## EXERCISE REQUIREMENTS
Every line in the entries that holds the word "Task" counts toward the answer, which should be a single number.

★ ★ ★ ★

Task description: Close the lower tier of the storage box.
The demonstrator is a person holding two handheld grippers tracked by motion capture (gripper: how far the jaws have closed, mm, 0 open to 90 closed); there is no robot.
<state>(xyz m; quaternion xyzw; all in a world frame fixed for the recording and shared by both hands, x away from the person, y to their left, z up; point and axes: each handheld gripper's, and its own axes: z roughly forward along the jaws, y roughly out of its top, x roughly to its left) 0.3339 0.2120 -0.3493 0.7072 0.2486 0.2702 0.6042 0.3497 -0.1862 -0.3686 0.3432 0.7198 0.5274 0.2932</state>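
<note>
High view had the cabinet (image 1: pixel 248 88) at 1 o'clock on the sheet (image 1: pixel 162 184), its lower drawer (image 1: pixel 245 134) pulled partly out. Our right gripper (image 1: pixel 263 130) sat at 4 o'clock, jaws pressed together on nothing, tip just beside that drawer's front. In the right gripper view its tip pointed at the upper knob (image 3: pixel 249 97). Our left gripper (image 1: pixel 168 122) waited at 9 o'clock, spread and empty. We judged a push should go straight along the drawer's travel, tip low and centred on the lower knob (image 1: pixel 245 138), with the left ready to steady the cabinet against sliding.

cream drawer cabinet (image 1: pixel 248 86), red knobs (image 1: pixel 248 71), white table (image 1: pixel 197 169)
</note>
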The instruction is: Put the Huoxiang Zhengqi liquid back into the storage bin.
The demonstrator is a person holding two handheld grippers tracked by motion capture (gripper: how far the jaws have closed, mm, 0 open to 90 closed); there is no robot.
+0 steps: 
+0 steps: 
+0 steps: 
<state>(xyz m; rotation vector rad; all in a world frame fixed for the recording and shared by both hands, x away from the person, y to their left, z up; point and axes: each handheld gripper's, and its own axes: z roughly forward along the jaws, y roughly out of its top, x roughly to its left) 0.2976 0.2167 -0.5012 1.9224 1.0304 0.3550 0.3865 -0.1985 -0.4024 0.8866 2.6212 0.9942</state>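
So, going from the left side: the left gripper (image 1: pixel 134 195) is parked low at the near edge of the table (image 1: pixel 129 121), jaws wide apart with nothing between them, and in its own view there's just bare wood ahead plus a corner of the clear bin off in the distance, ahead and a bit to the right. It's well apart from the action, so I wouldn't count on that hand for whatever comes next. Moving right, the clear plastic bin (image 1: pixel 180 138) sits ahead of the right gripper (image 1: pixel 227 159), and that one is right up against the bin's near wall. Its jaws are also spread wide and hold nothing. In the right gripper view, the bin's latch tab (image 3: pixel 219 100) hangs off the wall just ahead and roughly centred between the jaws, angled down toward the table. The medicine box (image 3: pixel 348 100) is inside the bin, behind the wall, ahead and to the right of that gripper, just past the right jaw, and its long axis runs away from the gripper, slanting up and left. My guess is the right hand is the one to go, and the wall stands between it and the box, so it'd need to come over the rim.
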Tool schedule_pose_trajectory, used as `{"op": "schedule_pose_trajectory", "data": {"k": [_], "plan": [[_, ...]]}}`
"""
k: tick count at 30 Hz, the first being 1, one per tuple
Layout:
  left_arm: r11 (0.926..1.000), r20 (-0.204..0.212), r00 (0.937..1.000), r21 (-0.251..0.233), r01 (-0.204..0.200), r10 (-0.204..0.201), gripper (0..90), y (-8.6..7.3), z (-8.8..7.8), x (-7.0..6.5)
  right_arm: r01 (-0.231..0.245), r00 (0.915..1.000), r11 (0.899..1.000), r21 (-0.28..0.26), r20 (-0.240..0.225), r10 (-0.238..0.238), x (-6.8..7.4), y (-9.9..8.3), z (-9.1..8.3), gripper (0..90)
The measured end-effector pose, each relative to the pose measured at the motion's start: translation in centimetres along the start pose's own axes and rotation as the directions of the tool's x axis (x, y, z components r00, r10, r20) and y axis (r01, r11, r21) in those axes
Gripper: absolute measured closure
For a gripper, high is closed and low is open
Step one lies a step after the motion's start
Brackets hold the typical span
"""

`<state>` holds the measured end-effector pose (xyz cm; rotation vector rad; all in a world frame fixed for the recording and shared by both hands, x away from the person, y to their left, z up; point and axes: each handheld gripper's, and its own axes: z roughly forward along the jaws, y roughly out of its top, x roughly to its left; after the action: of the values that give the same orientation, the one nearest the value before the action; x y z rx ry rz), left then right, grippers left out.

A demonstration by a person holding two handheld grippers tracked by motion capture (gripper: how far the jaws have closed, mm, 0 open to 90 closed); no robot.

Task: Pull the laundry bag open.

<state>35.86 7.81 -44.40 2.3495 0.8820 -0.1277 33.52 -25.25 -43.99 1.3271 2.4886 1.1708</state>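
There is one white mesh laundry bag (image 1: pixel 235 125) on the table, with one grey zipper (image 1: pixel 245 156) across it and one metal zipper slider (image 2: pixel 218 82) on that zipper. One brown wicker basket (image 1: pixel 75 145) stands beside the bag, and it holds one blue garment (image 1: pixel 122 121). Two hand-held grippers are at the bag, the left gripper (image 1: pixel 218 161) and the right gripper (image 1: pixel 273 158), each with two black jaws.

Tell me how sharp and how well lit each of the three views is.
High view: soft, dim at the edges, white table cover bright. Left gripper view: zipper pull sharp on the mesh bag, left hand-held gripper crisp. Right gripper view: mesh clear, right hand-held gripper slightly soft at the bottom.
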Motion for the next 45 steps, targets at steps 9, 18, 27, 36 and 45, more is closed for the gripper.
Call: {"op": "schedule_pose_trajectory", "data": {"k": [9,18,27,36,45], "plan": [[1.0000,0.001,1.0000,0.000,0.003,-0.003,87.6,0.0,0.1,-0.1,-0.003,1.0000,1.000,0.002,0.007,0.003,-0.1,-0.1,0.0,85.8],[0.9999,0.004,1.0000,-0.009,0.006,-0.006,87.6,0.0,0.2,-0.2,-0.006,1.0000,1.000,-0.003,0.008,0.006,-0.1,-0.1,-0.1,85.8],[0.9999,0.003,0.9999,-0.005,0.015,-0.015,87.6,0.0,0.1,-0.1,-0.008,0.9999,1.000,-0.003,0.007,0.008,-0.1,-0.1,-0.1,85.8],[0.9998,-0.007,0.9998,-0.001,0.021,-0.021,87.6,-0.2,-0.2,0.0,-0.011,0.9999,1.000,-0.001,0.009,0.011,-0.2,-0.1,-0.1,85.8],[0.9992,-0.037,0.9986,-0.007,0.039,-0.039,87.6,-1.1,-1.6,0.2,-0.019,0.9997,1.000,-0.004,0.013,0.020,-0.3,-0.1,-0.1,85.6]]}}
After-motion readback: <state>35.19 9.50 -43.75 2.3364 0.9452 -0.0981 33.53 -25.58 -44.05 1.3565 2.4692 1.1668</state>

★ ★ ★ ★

## ANSWER TO THIS PROBLEM
2